During the conference, EVA presented a shadow report on HIV prevention; made a poster presentation on strengthening the capacity of adolescents and young people in accessing HIV and SRHR information and services; co-facilitated the Youth Special Session titled Facing the Law: the age of consent for adolescents to access HIV and other SRHR services; participated in the AIDSfonds Booth session where EVA Youth Advocate was invited to share how she Supports Disclosure For Children and Adolescents Living With HIV; and moderated a session titled; Put the last mile first- Making Universal Health Coverage (UHC) work for vulnerable populations.
The “HIV Prevention Shadow Report – 2019” was presented by Ekanem Itoro. The report showed new data on the HIV epidemic and what needs to be done to decrease new infections in Nigeria. In collaboration with other civil society organizations, the research was carried out to track achievements and identify challenges with regards to HIV prevention in Nigeria. Following his presentation, the following recommendations among others were made to ensure Nigeria meet the global and national targets in response to HIV prevention;
- Create youth-friendly policies that include Diversity and Inclusion as part of its core value during formulation and implementation as well as opportunities that allow young people into decision making spaces and be part of all processes of policy review, formulation, implementation, and monitoring.
- In line with the target set in Nigeria’s national HIV prevention strategy, substantially increase funding for prevention, allocating resources for the implementation of combination prevention services for all marginalized groups. This needs to include funding for groups led by key populations, as these organizations are in a better position to provide accessible and effective services to the most marginalized. Clarify plans for the government’s transition from donor funding to a domestically funded HIV response.
- Commit to creating a more enabling environment for the people most at risk of acquiring HIV. This includes prevention interventions that address stigma and discrimination and that tackle other barriers. A key step to creating an enabling environment for young people and adolescents will be ensuring that the National Council on Health approves lowering the age of consent for access to HIV testing, while for key populations this also requires changing laws that criminalize sex work, homosexuality, and drug use. etc.

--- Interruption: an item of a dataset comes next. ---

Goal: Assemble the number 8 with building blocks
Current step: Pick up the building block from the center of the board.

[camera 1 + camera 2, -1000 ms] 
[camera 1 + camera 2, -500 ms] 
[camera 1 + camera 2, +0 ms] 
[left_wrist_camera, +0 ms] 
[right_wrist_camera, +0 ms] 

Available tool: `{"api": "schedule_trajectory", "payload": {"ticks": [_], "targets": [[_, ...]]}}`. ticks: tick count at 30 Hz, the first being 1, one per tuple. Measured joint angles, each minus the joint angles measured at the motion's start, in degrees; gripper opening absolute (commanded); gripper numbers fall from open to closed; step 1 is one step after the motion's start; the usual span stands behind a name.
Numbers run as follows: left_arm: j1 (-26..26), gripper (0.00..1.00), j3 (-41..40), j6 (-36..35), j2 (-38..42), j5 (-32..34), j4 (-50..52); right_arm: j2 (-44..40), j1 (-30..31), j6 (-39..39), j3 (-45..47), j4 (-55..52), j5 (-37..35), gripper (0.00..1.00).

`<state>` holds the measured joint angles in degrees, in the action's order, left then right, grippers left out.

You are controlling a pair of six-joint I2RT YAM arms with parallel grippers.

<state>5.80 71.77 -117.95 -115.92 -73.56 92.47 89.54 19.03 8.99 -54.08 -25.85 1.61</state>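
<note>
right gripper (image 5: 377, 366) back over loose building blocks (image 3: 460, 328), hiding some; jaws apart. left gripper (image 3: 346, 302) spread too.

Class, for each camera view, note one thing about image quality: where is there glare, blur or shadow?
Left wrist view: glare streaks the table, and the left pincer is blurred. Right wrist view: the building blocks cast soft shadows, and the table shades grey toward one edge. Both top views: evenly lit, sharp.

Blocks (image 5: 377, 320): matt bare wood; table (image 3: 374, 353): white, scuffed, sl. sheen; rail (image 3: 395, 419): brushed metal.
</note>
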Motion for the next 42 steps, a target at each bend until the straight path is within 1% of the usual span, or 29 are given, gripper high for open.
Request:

During the session on strengthening the capacity of adolescent and young people in accessing HIV and SRHR
information and services in Nigeria, Deborah Mamman, a member of EVA Youth
Advocacy Group made a poster presentation where she shared her experience as a safe space facilitator.
Oluwatoyin Chukwudozie, Team Lead Advocacy and Policy Influencing co-facilitated a Youth Special Session titled “Facing the Law; the age of consent for adolescents to access HIV and other SRHR services”. In her presentation, she mentioned some of the challenges in addressing the age of consent to access HIV and SRH services as thus;
- No systematic review of laws and policies
- Laws including related laws, policies and guidelines often reflect moral values of the colonial era rather than contemporary understandings
- Lack of disintegrated data on adolescents health needs, taboo subject, among others.
She further said that to end AIDS in 2030, “we need to be radical in our interventions. If we do not take away age barriers, we are not going to make it”
Joy Oboyi had an opportunity to share her thought on the need to support disclosure for children and adolescents living with HIV
In addition to our participation in other events at the conference, Olabukunola Williams, our Executive Director moderated a session that explored the meaningful inclusion of key and vulnerable populations as a game-changer in
achieving UHC by 2030. The session titled, “Put the last mile first: making UHC work for key and vulnerable populations” brought together other donor agencies, representatives of governments, organizations, stakeholders and young people across the globe
EVA is excited to be one of the organizations in Africa continent pushing for structural intervention that focuses on adolescents girls and young women in the HIV response.